"Mau dia para o Reino Unido. Bom dia para o Porto", disse e repetiu Jason Williamson, o megafone agitprop dos Sleaford Mods. Numa época em que a arte é dominada pela burguesia, há um ilhéu representar a classe operária.
Os Sleaford Mods podem recusar a associação mas as palavras têm demasiada força para não ser interpretadas dessa forma. Williamson contestava a eleição de Theresa May. E em bom calão, assinalou no marcador: "Porto One England Nil" para concluir que "England's Dead".
Por medo, incapacidade, ou anestesia geral quase ninguém do domínio da criação ousa pôr em causa os sistemas vigentes mas o terreno está propício a jogar ao ataque. E Williamson não é só um orador de primeira apanha como um performer capaz de encher o palco sozinho, já que o outro "mod" Andrew Fearn, passa uma hora a observar o colega e a carregar no botão. Mesmo assim, engana-se. Se viajar pelo mundo a ver concertos do cimo do palco não é o melhor emprego do mundo, então qual será?
Os Sleaford Mods foram desconcertantes na medida de um "T.C.R." ou de um "Jollyseeker". Bon Iver, o nome mais esperado na noite mais concorrida de sempre da história curta na duração mas extensa em memórias do NOS Primavera Sound, quis desafiar as leis da gravidade. Caiu.
O falhanço não surpreende, aliás. "22, A Million", o álbum que o trouxe de volta após longa espera em que Justin Vernon quis acabar com Bon Iver, é uma tentativa de dar luz a um ser parahumano movido pelas revoluções internas de Kanye West e a doçura de James Blake.

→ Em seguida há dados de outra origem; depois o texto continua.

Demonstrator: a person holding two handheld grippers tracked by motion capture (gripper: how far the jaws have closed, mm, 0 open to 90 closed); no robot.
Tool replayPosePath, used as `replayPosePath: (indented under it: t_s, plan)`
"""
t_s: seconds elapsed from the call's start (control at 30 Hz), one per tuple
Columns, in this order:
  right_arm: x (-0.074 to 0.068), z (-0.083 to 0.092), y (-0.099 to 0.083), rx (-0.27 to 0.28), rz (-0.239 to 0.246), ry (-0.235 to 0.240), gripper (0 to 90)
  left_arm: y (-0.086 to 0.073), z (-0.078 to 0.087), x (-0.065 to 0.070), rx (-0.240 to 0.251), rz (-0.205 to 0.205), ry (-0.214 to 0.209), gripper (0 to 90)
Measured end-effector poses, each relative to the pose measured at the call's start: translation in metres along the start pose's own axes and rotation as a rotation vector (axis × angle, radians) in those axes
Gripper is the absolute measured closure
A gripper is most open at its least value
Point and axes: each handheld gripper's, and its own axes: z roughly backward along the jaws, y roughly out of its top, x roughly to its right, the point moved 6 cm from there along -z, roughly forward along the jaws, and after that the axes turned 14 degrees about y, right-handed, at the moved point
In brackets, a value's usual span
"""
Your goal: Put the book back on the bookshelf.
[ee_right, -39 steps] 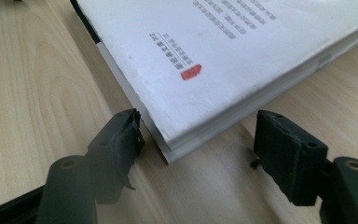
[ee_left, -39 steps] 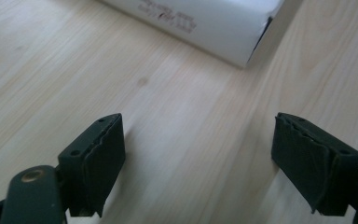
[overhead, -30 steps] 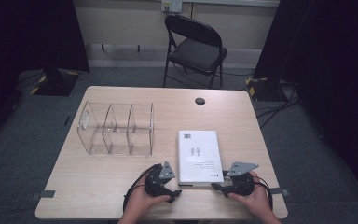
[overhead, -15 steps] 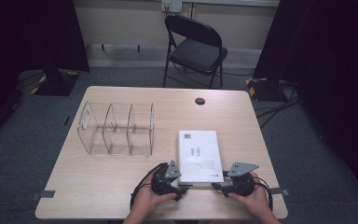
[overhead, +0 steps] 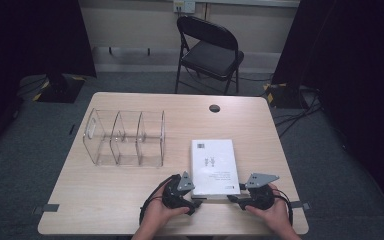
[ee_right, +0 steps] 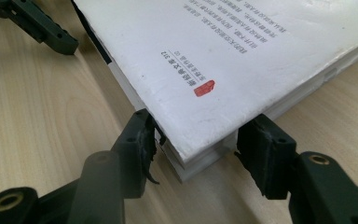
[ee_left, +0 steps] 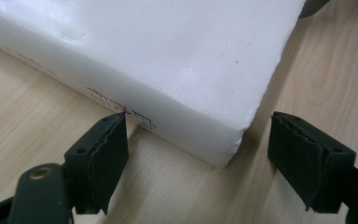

A produto da justaposição sai um Peter Gabriel pouco natural, em fuga de si mesmo e em fragmentos sonoros sem organização. Experimentar, sempre – Kanye West e James Blake são mestres da tentativa sem erro – mas com um propósito além do desejo de contestar o reconhecimento alcançado.
E, tempo de fascínio de algumas estrelas pop, como Beyoncé, ou em vias de o ser, como Frank Ocean, pela vanguarda, Bon Iver juntou-se-lhes na ilha dos perdidos; dos que não são Kanye West mas gostavam de ser. Iver deixou-se fascinar pelo auto-tune, pela maquinação aumentatitva dos limites do corpo mas a imaginação não o deixou ir além da vontade.
No enorme bocejo de quase duas horas recapitulou "22, A Million" e adicionou-lhe "Skinny Love" no final para a sobremesa. Não convenceu e o Parque da Cidade reagiu, entre a debandada, a deceção, a tolerância por ser quem é e a espera pelas pepitas de "For Emma, Forever Ago" e "Bon Iver".
Guardado estava o melhor bocado para depois. A naturalidade que Bon Iver não tem nesta altura, é a arma letal de Skepta.
Pela primeira vez em Portugal, a estreia não podia ter sido mais efusiva. Embora pertencente à geração fundadora do grime, o londrino de Tottenham soube assimilar a energia rock'n'roll do hip-hop americano e adaptá-la ao som do subúrbio.
A combinação é explosiva e conquista novas plateias, demasiado novas para terem a consciência história da importância de Dizzee Rascal ou Mike Skinner dos The Streets. Há cinco anos, Skepta seria um alien num festival como o Primavera.
Em 2017, é aclamado como um rei e quando à segunda canção solta "That's Not Me", um dos hinos da segunda vaga do grime, a reação é tão bruta que o recomeço é mandatório. "The crowd is nice, play it twice", comenta. E o DJ solta o instrumental pela segunda vez.
O formato é minimalista mas adequado a um palco como o Super Bock. A tensão vai crescendo. "That's Not Me" já ficou para trás, "It Ain't Safe" é banda sonora do pânico num beco escuro, "Shutdown" é auto-suficiente com os ecos da plateia, e "Man", construída a partir de um sample dos Queens of the Stone Age, o último abalo de uma estreia triunfal.
O concerto de Skepta testemunha que o risco num festival que construiu a sua reputação a olhar para amanhã, sem esquecer o ontem, compensa. E ainda haveria Nicolas Jaar a viajar pela mente, entre a espetralidade e o hedonismo, e Richie Hawtin a encorajar o êxtase e a libertação física total.
E quando o recinto já dava sinais de lotação esgotada, Angel Olsen elevou a fasquia colocada pelos álbuns e mostrou porque, entre tantas outras escritoras de canções tem algo que não se explica. Entre o verso e o refrão esconde-se um mistério por deslindar. "Twin Peaks" voltou, nem que seja para relembrar que nem todas as questões têm uma resposta.